Exercise prompt:
Leave no line out. Transcribe the whole listing exactly.

Dataset content:
╭──

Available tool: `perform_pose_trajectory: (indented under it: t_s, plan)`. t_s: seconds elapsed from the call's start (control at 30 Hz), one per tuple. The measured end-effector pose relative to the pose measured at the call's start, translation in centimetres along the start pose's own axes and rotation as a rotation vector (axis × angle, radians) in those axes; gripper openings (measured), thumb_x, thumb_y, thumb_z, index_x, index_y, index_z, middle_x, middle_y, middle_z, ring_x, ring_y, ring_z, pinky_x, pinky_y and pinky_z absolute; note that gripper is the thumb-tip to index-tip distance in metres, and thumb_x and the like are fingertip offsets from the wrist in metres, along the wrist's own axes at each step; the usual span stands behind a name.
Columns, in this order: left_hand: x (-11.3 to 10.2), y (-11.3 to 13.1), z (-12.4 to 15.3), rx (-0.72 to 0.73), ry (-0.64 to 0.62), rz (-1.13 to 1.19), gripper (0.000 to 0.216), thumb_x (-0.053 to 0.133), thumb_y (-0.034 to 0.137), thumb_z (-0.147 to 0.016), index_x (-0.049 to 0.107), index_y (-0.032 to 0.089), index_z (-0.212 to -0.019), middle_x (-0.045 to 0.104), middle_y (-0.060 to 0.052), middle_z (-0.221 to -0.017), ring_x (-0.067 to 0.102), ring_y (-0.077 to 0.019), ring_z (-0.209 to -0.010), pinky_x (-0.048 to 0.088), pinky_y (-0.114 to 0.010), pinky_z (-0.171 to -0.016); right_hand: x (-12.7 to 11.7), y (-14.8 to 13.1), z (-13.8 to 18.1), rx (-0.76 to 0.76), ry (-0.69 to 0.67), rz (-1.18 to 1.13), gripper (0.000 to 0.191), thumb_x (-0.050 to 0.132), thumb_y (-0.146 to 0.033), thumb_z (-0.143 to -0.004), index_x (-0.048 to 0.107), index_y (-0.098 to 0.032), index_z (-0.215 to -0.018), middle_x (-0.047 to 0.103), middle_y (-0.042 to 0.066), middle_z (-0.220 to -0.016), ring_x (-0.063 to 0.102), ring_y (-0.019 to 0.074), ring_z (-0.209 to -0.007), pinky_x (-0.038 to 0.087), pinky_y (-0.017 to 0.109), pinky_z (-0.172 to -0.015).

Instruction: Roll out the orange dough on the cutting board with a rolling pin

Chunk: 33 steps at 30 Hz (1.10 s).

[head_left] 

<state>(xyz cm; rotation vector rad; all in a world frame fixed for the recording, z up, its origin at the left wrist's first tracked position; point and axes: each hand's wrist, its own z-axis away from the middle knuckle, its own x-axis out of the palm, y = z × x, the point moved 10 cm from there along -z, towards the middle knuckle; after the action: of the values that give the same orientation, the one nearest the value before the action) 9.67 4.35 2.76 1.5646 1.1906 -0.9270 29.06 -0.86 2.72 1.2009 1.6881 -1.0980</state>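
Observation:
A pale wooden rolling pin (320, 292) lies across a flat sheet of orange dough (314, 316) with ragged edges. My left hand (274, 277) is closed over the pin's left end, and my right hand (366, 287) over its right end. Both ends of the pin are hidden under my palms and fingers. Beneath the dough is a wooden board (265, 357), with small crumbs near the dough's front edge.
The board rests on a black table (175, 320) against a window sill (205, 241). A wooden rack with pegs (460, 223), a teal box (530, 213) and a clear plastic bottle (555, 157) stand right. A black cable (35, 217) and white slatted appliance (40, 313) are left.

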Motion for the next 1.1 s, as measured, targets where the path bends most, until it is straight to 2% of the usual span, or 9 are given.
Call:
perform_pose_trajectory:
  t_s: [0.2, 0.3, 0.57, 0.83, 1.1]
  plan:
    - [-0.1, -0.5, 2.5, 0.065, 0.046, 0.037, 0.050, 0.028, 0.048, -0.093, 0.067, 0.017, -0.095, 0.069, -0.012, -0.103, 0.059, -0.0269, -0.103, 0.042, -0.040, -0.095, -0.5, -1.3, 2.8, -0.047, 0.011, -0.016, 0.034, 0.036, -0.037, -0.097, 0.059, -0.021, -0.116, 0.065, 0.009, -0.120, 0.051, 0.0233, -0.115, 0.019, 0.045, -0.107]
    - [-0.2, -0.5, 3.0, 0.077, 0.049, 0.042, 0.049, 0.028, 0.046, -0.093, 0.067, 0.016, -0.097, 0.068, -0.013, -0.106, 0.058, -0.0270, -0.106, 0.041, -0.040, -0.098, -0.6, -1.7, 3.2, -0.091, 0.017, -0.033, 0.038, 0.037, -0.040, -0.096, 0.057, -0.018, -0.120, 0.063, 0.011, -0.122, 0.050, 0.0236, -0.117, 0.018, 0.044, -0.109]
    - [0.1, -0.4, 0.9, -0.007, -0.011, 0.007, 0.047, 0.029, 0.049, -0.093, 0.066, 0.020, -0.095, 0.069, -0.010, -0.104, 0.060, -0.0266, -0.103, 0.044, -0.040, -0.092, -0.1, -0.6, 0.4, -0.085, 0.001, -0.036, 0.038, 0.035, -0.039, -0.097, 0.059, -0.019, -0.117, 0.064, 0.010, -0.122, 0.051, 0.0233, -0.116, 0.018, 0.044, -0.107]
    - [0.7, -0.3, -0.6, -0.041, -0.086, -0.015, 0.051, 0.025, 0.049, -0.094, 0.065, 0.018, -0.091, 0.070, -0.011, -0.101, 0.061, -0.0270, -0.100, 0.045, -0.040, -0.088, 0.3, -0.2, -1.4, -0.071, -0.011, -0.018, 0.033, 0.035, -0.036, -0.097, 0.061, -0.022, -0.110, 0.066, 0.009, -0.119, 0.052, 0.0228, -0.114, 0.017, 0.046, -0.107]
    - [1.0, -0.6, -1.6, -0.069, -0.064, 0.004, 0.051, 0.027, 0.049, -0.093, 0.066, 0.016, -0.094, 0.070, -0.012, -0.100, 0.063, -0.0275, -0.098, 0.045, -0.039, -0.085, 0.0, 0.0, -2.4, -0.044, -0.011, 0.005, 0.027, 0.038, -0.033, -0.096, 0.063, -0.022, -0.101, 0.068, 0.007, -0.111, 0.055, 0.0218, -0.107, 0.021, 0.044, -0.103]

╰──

Output for this task:
Available tool: `perform_pose_trajectory: (indented under it: t_s, plan)`. t_s: seconds elapsed from the call's start (control at 30 Hz), one per tuple. The measured end-effector pose relative to the pose measured at the call's start, translation in centimetres along the start pose's own axes and rotation as a rotation vector (axis × angle, radians) in those axes; gripper openings (measured), thumb_x, thumb_y, thumb_z, index_x, index_y, index_z, middle_x, middle_y, middle_z, ring_x, ring_y, ring_z, pinky_x, pinky_y and pinky_z absolute; note that gripper is the thumb-tip to index-tip distance in metres, and thumb_x and the like are fingertip offsets from the wrist in metres, along the wrist's own axes at each step; the usual span stands behind a name.
Columns, in this order: left_hand: x (-11.3 to 10.2), y (-11.3 to 13.1), z (-12.4 to 15.3), rx (-0.72 to 0.73), ry (-0.64 to 0.62), rz (-1.13 to 1.19), gripper (0.000 to 0.216), thumb_x (-0.053 to 0.133), thumb_y (-0.034 to 0.137), thumb_z (-0.147 to 0.016), index_x (-0.049 to 0.107), index_y (-0.032 to 0.089), index_z (-0.212 to -0.019), middle_x (-0.045 to 0.104), middle_y (-0.060 to 0.052), middle_z (-0.221 to -0.017), ring_x (-0.067 to 0.102), ring_y (-0.077 to 0.019), ring_z (-0.209 to -0.010), pinky_x (-0.048 to 0.088), pinky_y (-0.114 to 0.010), pinky_z (-0.171 to -0.016); right_hand: x (-12.7 to 11.7), y (-14.8 to 13.1), z (-13.8 to 18.1), rx (-0.76 to 0.76), ry (-0.69 to 0.67), rz (-1.18 to 1.13), gripper (0.000 to 0.191), thumb_x (-0.050 to 0.132), thumb_y (-0.146 to 0.033), thumb_z (-0.143 to -0.004), index_x (-0.048 to 0.107), index_y (-0.098 to 0.032), index_z (-0.215 to -0.018), middle_x (-0.047 to 0.103), middle_y (-0.042 to 0.066), middle_z (-0.220 to -0.016), ring_x (-0.063 to 0.102), ring_y (-0.019 to 0.074), ring_z (-0.209 to -0.007), pinky_x (-0.038 to 0.087), pinky_y (-0.017 to 0.109), pinky_z (-0.172 to -0.015).

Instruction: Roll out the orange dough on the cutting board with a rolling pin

Chunk: 33 steps at 30 Hz (1.10 s).

[head_left] 

<state>(xyz cm; rotation vector rad; all in a world frame fixed for the recording, z up, its origin at the left wrist's first tracked position; point and axes: each hand's wrist, its own z-axis away from the middle knuckle, its own x-axis out of the palm, y = z × x, the point moved 10 cm from there along -z, towards the middle knuckle; after the action: of the values that give the same orientation, the one nearest the value before the action) 9.67 4.35 2.76 1.5646 1.1906 -0.9270 29.06 -0.86 2.72 1.2009 1.6881 -1.0980</state>
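Observation:
A pale wooden rolling pin (320, 292) lies across a flat sheet of orange dough (314, 316) with ragged edges. My left hand (274, 277) is closed over the pin's left end, and my right hand (366, 287) over its right end. Both ends of the pin are hidden under my palms and fingers. Beneath the dough is a wooden board (265, 357), with small crumbs near the dough's front edge.
The board rests on a black table (175, 320) against a window sill (205, 241). A wooden rack with pegs (460, 223), a teal box (530, 213) and a clear plastic bottle (555, 157) stand right. A black cable (35, 217) and white slatted appliance (40, 313) are left.
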
Motion for the next 1.1 s, as measured, targets where the path bends most, until it is straight to 2% of the usual span, or 9 are given.
Call:
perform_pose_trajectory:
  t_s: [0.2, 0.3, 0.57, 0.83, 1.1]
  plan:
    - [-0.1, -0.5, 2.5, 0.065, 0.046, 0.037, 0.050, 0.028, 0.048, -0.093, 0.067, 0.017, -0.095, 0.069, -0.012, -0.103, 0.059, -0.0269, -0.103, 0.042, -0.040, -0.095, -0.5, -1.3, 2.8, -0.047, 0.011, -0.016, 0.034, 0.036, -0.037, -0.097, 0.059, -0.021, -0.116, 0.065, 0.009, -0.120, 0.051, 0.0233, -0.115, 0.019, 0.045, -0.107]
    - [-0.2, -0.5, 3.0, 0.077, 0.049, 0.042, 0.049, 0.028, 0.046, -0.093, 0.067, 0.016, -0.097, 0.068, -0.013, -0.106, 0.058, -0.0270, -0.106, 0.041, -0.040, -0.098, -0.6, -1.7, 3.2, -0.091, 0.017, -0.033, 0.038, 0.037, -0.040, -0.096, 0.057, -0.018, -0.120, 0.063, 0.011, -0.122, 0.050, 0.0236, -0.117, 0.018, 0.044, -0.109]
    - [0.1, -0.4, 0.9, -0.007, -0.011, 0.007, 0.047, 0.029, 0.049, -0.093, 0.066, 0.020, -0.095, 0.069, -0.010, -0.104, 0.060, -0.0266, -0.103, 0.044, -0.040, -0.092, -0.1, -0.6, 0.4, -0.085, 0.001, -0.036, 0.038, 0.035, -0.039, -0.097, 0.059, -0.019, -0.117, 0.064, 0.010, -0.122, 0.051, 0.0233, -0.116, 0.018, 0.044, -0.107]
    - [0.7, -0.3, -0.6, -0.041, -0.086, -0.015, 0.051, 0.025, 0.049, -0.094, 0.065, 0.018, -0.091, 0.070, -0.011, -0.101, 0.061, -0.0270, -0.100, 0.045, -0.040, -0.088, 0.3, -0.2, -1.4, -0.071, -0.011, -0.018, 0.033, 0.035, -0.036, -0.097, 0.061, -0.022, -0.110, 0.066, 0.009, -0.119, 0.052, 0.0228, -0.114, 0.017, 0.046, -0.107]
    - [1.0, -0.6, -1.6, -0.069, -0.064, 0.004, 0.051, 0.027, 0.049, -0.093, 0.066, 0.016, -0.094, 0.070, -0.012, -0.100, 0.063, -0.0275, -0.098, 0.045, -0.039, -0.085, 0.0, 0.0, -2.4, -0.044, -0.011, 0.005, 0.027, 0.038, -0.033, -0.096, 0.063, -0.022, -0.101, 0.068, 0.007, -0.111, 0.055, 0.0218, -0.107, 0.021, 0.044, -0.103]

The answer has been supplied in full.